Le venti regioni italiane sono state divise in tre fasce per l’emergenza Covid: gialla, arancione e rossa, con grado crescente di criticità. Il premier Giuseppe Conte ha annunciato nel corso di una conferenza stampa la suddivisione stabilita in base a 21 parametri, secondo quanto prevede il nuovo Dpcm sull’emergenza coronavirus, che entrerà in vigore il 6 novembre. In zona gialla sono Toscana, Lazio, Liguria, Campania, Sardegna, Abruzzo, Molise, Marche, Friuli-Venezia Giulia, Emilia-Romagna, Basilicata, Veneto, Trentino-Alto Adige e Umbria, in zona arancione Puglia e Sicilia, in zona rossa Lombardia, Piemonte, Calabria e Valle D’Aosta.

Sorprendente e sconcertante la decisione di considerare la Sicilia zona arancione a fronte di situazioni decisamente peggiori in altre regioni del Paese.

La Sicilia è stata dichiarata ufficialmente zona arancione insieme alla Puglia. La decisione è stata presa dopo che il CTS ha effettuato i calcoli relativi alla curva dei contagi. Per diverse ore l’Isola è rimasta in bilico fra la zona gialla e quella appunto arancione. Ieri l’indice RT era al limite della soglia massima del 1,5, ma oggi sembra che la situazione sia definitivamente cambiata. Le misure previste scatteranno da venerdì.

Queste le restrizioni previste dal nuovo dpcm che interesseranno la Sicilia:

1) è vietato ogni spostamento in entrata e in uscita dalle regioni. Questo fatti salvi gli spostamenti motivati da comprovate esigenze lavorative o situazioni di necessità ovvero per motivi di salute. Sono comunque consentiti gli spostamenti strettamente necessari ad assicurare lo svolgimento della didattica in presenza nei limiti n cui la stessa è consentita.

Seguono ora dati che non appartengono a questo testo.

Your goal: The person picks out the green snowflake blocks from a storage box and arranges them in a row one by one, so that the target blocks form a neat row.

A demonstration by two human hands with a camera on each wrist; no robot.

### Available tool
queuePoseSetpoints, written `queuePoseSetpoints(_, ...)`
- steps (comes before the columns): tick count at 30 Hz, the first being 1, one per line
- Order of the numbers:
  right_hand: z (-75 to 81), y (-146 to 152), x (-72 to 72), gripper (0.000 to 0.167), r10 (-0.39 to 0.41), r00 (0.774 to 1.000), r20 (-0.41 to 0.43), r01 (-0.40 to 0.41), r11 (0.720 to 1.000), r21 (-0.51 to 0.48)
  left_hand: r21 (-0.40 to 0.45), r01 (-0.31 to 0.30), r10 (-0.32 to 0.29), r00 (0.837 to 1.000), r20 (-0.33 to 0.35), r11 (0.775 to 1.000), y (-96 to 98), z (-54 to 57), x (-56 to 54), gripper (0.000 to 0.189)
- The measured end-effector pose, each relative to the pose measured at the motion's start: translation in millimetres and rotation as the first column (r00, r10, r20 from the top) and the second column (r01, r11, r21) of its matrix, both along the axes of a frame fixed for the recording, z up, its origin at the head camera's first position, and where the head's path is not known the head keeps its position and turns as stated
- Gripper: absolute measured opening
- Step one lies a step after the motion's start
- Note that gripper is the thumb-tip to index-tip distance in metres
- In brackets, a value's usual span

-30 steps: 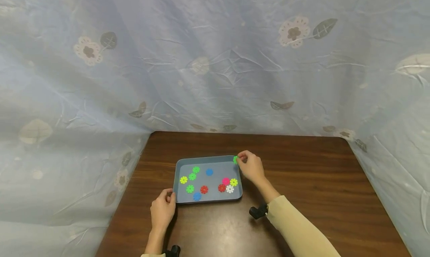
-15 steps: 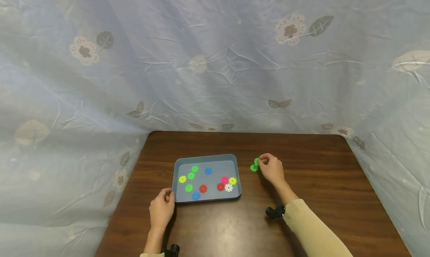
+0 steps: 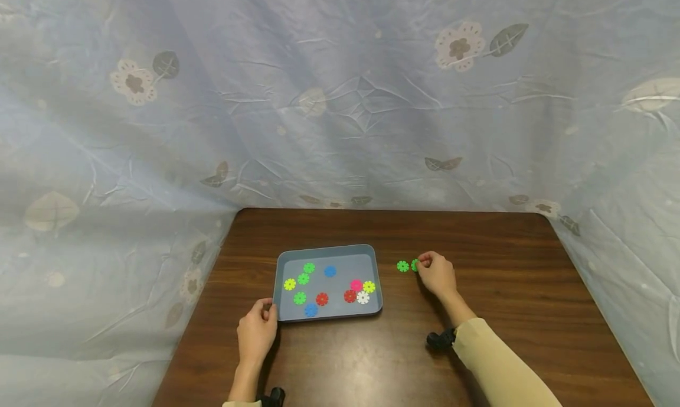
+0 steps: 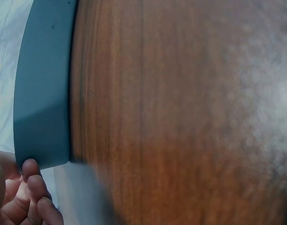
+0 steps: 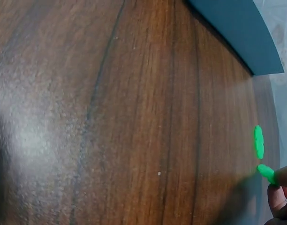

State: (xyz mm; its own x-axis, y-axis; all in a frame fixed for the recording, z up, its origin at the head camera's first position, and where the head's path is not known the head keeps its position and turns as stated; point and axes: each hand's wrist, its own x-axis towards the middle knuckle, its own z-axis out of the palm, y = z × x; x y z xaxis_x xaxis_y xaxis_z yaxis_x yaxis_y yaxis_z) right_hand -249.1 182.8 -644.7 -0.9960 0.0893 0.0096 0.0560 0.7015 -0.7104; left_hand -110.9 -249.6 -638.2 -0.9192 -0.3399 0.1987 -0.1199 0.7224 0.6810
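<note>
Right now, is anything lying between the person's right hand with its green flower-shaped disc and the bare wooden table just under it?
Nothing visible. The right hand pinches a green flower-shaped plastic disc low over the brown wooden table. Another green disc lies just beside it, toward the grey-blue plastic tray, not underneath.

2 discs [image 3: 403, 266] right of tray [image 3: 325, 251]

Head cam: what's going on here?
A person sits at a wooden table with a grey tray of coloured snowflake discs. The right hand pinches a green disc down at the table, right of the tray, beside another green disc lying flat there. The left hand holds the tray's near left corner.
</note>
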Motion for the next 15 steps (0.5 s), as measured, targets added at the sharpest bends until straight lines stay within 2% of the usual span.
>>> queuePoseSetpoints(15,-8.2,4.1,-4.7,0.021,-0.054,0.998,0.015,0.053,0.998,0.031,-0.002,-0.005,0.005,1.000,0.009,1.000,-0.3,0.3,-0.5,0.018)
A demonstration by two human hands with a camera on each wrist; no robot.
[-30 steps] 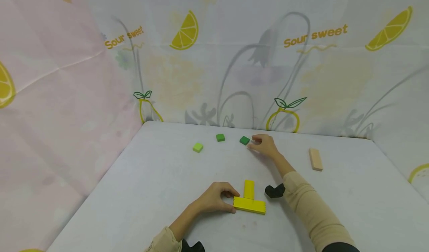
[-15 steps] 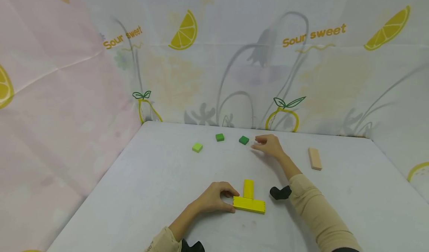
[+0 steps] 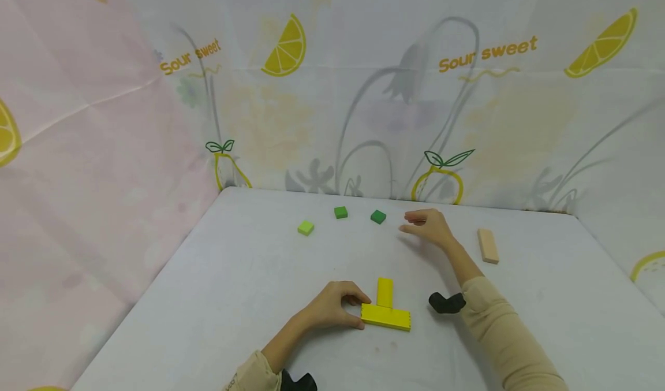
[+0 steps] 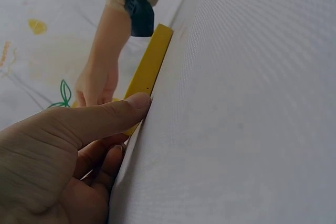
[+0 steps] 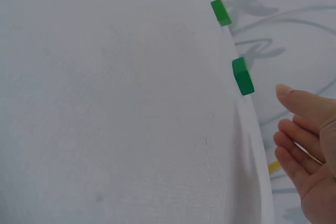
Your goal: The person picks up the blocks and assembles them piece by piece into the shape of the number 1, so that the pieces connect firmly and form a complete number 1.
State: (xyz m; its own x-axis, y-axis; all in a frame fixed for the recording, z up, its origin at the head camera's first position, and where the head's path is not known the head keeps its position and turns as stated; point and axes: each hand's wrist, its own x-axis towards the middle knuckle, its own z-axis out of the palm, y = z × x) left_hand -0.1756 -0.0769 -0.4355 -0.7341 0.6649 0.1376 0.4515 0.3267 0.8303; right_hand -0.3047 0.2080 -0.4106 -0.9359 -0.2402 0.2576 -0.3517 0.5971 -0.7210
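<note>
In the head view two yellow blocks form a T on the white table: a long yellow block [image 3: 385, 317] lies crosswise, with a shorter yellow block [image 3: 385, 292] standing out from its far side. My left hand [image 3: 333, 306] holds the long block's left end between thumb and fingers; the left wrist view shows the thumb on its yellow side [image 4: 149, 61]. My right hand [image 3: 430, 227] hovers near the far edge, holding nothing, its fingers loosely bent. It is a short way right of a dark green block [image 3: 378, 216], apart from it.
Left of the dark green block sit a mid-green block [image 3: 340, 212] and a light green block [image 3: 306, 228]. Farther right lies a plain wooden block [image 3: 488, 246]. A printed cloth [image 3: 332, 108] hangs behind the table [image 3: 234, 298].
My right hand has drawn away to the right from the dark green block, which stays where it was. The left hand and the yellow blocks keep their places.
</note>
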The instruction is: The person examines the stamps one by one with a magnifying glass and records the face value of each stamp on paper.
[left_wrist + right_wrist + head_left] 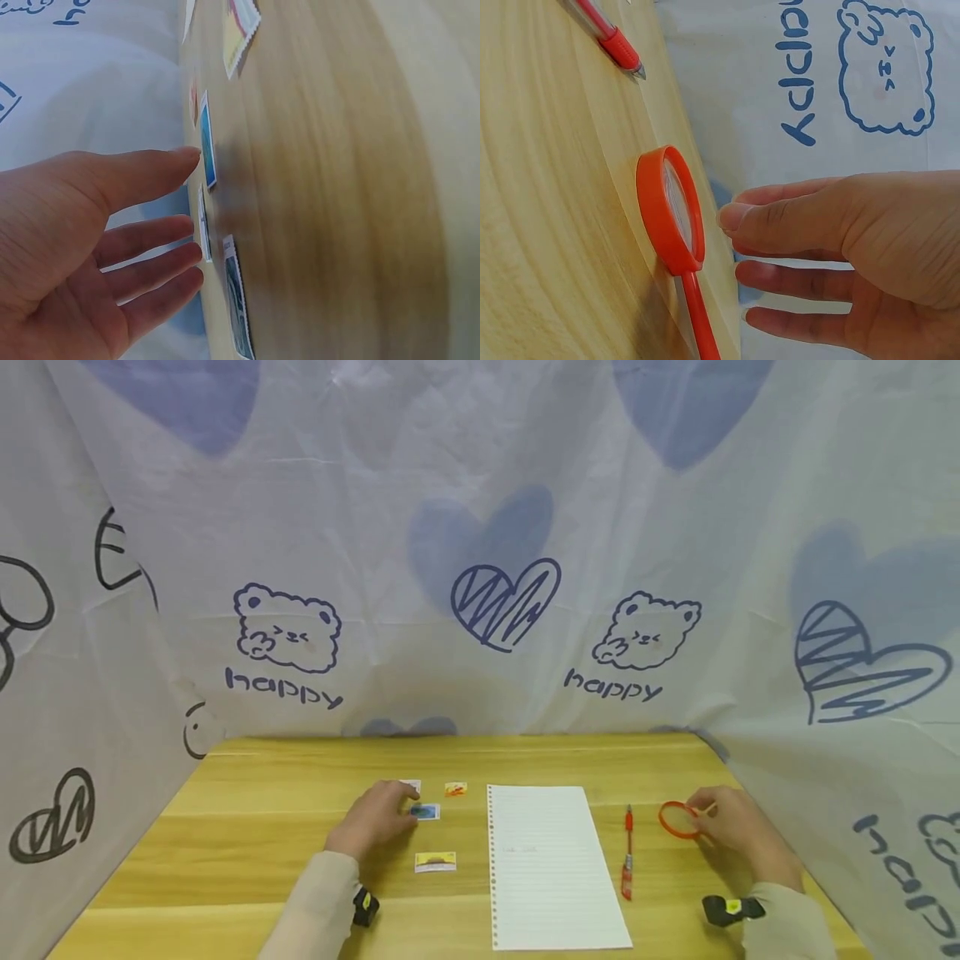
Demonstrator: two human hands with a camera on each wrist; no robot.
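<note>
My left hand point(375, 817) hovers over the stamps at the table's left middle, thumb and fingers loosely extended. Its thumb is nearest the blue stamp point(427, 812); a pale stamp point(412, 785) lies partly behind the fingers. In the left wrist view a dark stamp point(238, 304) shows below, hidden by the hand in the head view. On the right, a red magnifying glass point(654, 214) lies on the wood. Beside its lens is my right hand point(738, 827), thumb close to the forefinger, other fingers loosely bent. The right wrist view shows a gap between fingertips and rim, with nothing held.
A small yellow-orange stamp point(455, 789) and a larger yellow stamp point(436, 862) lie left of a lined sheet of paper point(555, 885). A red pen point(628, 843) lies between paper and magnifying glass. White printed cloth point(390, 610) hangs behind and beside the wooden table point(210, 860).
</note>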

2) E’ consentito il rientro presso il proprio domicilio, abitazione o residenza;

3) È vietato ogni spostamento con mezzi di trasporto pubblici o privati, in un comune diverso da quello di residenza, domicilio o abitazione, salvo che per comprovate esigenze lavorative, di studio, per motivi di salute, per situazioni di necessità o per svolgere attività o usufruire di servizi non sospesi e non disponibili in tale comune;

4) Sono sospese le attività dei servizi di ristorazione (fra cui bar, pub, ristoranti, gelaterie, pasticcerie);

Resta consentita la sola ristorazione con consegna a domicilio, nonché fino alle ore 22,00 la ristorazione con asporto, con divieto di consumazione sul posto o nelle adiacenze.

“Oggi disponiamo di un piano molto elaborato, basato su 21 parametri, che è la nostra bussola. Se introducessimo misure uniche su tutto il territorio nazionale produrremmo da un lato misure non efficaci per regioni a maggiore rischio, e dall’altro imporremmo misure restrittive in aree meno gravi”, ha spiegato Conte. “Non ci sono regioni compresi in area verde, non ci sono territori che possono sottrarsi ai nuovi regimi di misure restrittive – ha proseguito il premier -. Il nuovo Dpcm entrerà in vigore da venerdì fino al 3 dicembre, con future ordinanze del ministro della Salute verranno forniti aggiornamenti, ordinanze che recepiranno l’esito del monitoraggio periodico”. “Ci aspettano mesi lunghi e difficili, è un percorso che dobbiamo compiere insieme, sorreggendoci, sostenendoci gli uni con gli altri”, ha aggiunto Conte.